Other than this you are going to want to simply be healing be it regenerative effects or miracles/flasks. For a true tank that goes very long distance you want miracles to heal you because in terms of flask > FP > miracle HP recovery if it is anything like DS3 (again, I've not run this build or numbers for this particular conversion but I'd bet its still the case) it is obscenely efficient compared to just HP flasks. Whether or not there are solid prayers that aren't excessively slow compared to flasks, though, is going to be the big question. Some prayers were slow in DS3 but some were decently fast as long as you learned to pick the right time and some were even very fast (the ranged heal orb thing from Ringed City). It might be worth carrying at least 3-4 HP flasks as emergency quick heals, though, if running this setup.
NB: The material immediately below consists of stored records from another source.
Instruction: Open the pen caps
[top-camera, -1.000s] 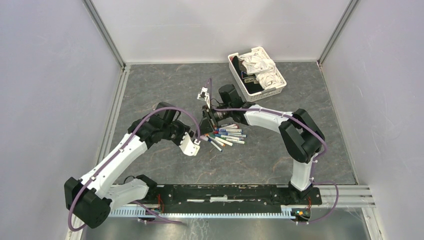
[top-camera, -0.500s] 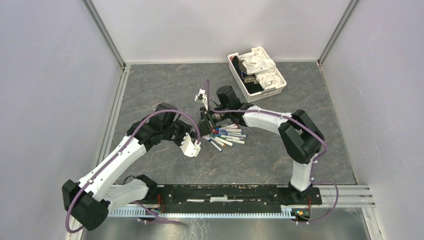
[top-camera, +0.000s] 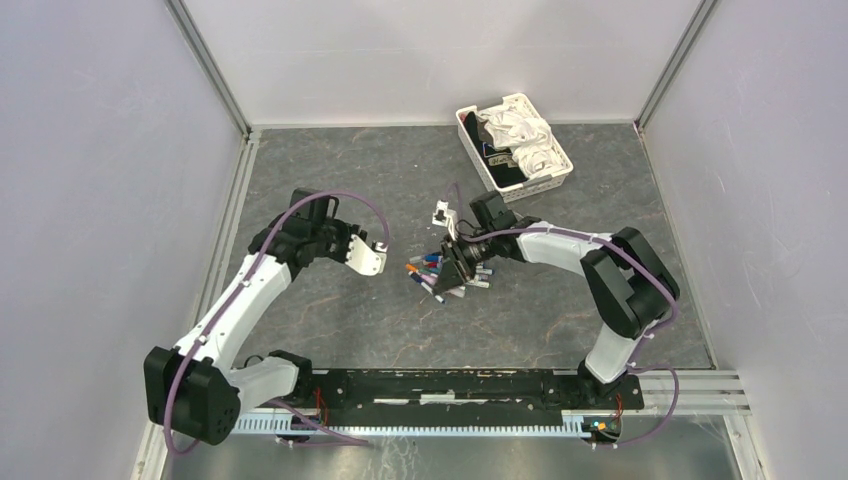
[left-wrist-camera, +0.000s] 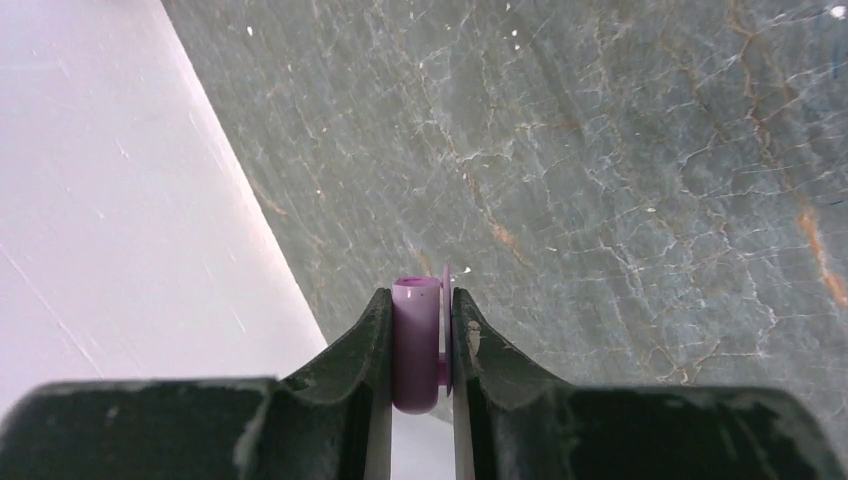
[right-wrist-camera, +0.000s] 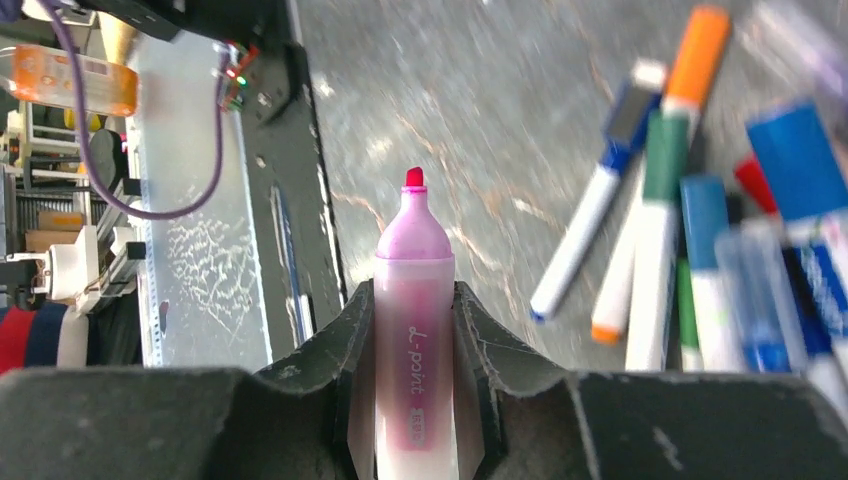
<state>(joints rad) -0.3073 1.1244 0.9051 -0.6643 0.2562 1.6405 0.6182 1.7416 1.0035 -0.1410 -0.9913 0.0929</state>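
Note:
A purple pen cap (left-wrist-camera: 416, 340) sits upright between the pads of my left gripper (left-wrist-camera: 418, 300), which is shut on it above bare table, left of the pile. My right gripper (right-wrist-camera: 414, 295) is shut on the barrel of a pink pen (right-wrist-camera: 413, 235) whose cap is off and whose red tip shows. In the top view the left gripper (top-camera: 368, 258) and right gripper (top-camera: 448, 274) are well apart. The right one hangs over the pile of pens (top-camera: 432, 267). Several capped pens (right-wrist-camera: 660, 230) with blue, orange and green caps lie to the right of the held pen.
A white basket (top-camera: 560, 158) holding cloth stands at the back right. Grey walls (top-camera: 110, 200) close in the table on the left, back and right. The black base rail (top-camera: 460, 385) runs along the near edge.
The two grippers were together at the pile's left end and have pulled apart. The left swung back and left with the purple cap; the right moved right and nearer over the pile with the pen.

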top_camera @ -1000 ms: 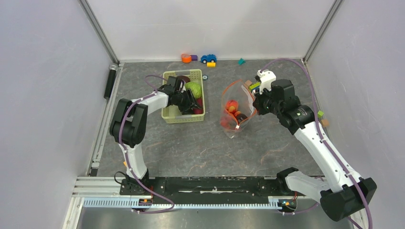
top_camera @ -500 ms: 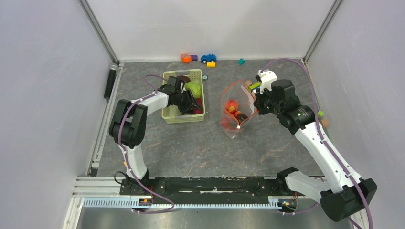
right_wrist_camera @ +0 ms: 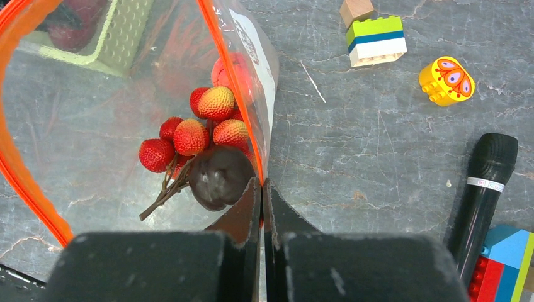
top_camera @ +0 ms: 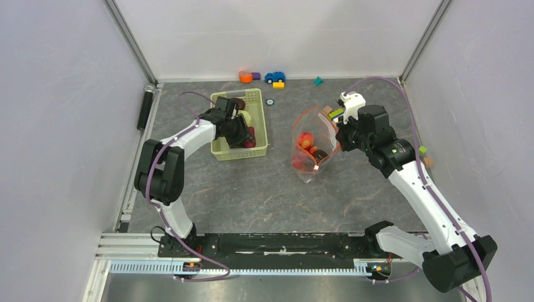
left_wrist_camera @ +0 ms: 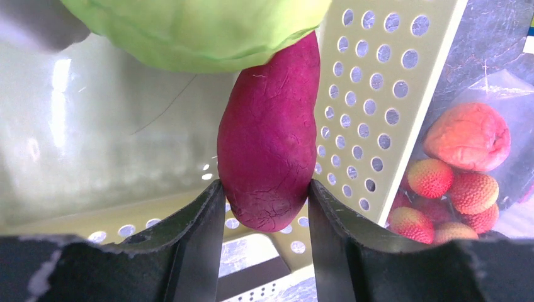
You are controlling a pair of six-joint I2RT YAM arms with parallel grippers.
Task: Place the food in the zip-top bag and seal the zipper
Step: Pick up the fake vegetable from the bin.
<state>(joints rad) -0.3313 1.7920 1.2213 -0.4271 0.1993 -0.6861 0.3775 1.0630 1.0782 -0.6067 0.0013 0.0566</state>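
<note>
Left gripper (left_wrist_camera: pixel 264 201) clamps the tapered end of the dark purple sweet-potato-shaped toy (left_wrist_camera: pixel 267 145), inside the pale green perforated plastic basket (left_wrist_camera: pixel 378 94). It looks light, rigid and smooth (slip risk at the tip), so mid-body is safer. Right gripper (right_wrist_camera: pixel 261 189) is pinched shut on the clear plastic zip-top bag (right_wrist_camera: pixel 94 126) at its orange-red zipper strip (right_wrist_camera: pixel 227 69).
</note>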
However, if you are ultimately looking to make a nigh unkillable tank build this isn't the game you are looking for. Keep that in mind. They want you to still be killable in the end so while you can do a lot of stuff to make it work don't expect to be OP, at least not against physical damage.
Now I did not write that it's only one way to play. I wrote two. But sure bows are also on the table.
No spoil, but I use 4 incantation and when they stack I'm incredibly resistant. I also have some very tanky talisman, just found one today who increase hugely phys res, I'm at 50%, half of the phys.
I disagree, I tank Godfroy very efficiently, but yeah jumping and dodging is required yes.